Task details:
Extract the lines that carry the string "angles" from the listing.

[[ Given material, beginning ]]

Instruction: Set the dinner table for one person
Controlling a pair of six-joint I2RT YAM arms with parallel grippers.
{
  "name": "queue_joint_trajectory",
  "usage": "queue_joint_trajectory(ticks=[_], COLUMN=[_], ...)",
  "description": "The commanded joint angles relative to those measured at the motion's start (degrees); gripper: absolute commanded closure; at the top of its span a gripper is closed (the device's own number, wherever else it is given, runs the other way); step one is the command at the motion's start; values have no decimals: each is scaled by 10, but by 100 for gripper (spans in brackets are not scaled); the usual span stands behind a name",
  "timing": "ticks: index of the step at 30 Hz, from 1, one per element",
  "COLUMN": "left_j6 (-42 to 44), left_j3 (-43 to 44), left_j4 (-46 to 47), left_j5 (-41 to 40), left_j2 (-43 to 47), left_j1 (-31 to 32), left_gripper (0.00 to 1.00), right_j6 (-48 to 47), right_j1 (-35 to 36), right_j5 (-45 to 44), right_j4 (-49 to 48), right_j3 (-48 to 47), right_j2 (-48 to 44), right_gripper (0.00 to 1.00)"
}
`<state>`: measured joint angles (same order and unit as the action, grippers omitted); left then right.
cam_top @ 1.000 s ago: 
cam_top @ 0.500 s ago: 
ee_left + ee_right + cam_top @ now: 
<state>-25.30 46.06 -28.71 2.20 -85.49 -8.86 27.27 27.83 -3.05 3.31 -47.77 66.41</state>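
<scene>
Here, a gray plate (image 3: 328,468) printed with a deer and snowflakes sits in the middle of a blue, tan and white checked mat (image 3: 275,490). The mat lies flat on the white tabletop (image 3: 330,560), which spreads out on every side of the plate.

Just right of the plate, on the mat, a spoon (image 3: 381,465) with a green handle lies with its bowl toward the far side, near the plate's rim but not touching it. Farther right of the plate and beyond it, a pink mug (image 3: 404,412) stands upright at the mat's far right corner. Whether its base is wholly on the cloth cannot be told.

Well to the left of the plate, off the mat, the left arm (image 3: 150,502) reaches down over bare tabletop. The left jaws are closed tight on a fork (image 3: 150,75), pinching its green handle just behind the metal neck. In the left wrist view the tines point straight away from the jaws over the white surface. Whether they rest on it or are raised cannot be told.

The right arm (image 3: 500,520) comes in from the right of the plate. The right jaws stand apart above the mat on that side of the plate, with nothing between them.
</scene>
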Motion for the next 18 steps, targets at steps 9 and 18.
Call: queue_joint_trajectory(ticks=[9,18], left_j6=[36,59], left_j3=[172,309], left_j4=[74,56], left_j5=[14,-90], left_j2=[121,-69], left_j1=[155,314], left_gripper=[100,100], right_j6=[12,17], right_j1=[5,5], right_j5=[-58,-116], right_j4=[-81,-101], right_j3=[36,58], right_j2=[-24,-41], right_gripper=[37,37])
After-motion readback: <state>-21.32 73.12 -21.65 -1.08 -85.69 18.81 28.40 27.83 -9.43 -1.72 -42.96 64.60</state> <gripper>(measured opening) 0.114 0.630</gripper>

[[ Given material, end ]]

Finished exercise:
  "description": "The commanded joint angles relative to those measured at the motion's start (degrees); gripper: absolute commanded closure; at the top of its span a gripper is closed (the device's own number, wherever else it is given, runs the other way); step one is the command at the motion's start; values have no decimals: each is scaled by 10, but by 100 for gripper (spans in brackets are not scaled); the usual span stands behind a name",
`<state>`: measured joint angles (same order and unit as the action, grippers omitted); left then right.

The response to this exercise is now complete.